Additive manufacture (AM), and in particular the powder bed fusion (PBF) process, has offered hope to manufacturing industries needing to meet the environmental and economic targets of global industry sectors and the corresponding guidelines and regulations. Indeed, AM offers a disruptive capability in this regard, but user uptake has been slower than envisaged as difficulties with its implementation have surfaced time and again, and more traditional production technologies have won the argument.
AM is no different to any other manufacturing process that relies on the interaction between a manufacturing system and the material of the product being manufactured. For that interaction between the system and the material to be simultaneously understood, repeatable, and to deliver the required output, clear and consistent knowledge of both the system and the raw material is essential. The process owner has to bring these two halves together to ensure the whole.
Wayland Additive understands this need from the user’s perspective and has made it its mission to develop a machine that allows the user full, repeatable, and safe control of a metal AM process.
To do this, two things are essential in the machine architecture:
- It must present to the user a stable platform (machine and process material).
- It must also be capable of great flexibility and control to accommodate the wide range of user applications.
However, stability and flexibility have not always comfortably complemented each other in the field of AM. Wayland Additive is operating to break this barrier down.
Focusing on eBeam
The physics of the electron beam (eBeam) process is ideally suited for AM. Electron beams have been used for decades in precision welding, in scanning electron microscopy, and in the semiconductor industry for mask manufacture and direct writing of nanopatterns onto resists — with each application putting its own unique demands on the technology.
Feature size and process capability is a function of the alliance between the raw material (or in the case of electron microscopy, the sample) and the machine. AM is no different.

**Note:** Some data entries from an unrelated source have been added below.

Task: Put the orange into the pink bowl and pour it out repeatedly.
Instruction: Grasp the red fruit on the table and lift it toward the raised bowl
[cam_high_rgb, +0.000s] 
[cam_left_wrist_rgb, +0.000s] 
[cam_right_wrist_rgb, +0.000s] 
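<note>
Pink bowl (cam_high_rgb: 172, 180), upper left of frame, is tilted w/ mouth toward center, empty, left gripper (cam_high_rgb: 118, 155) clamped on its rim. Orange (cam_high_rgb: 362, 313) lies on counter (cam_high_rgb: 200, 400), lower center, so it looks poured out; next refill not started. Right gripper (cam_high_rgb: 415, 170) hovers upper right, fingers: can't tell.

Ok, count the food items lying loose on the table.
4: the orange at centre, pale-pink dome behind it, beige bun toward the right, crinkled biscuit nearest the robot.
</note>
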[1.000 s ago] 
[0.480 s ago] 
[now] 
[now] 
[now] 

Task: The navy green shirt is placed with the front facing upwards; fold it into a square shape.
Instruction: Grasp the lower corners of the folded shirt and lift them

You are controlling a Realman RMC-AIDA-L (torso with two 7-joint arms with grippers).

When the Wayland team first closely reviewed additive processes (back in 2015) it was struck by the lack of stability exhibited both in the machines and the output. The team’s attention turned to the PBF (powder bed fusion) process, where laser and eBeam machines were operating and where repeatability from part-to-part and from build-to-build was lacking at the system level and from part-to-part at the output level. This was a consequence of both process issues and the constraints of existing machine capabilities. Each of the two competing energy sources brought their own unique challenges for users looking to achieve successful outcomes.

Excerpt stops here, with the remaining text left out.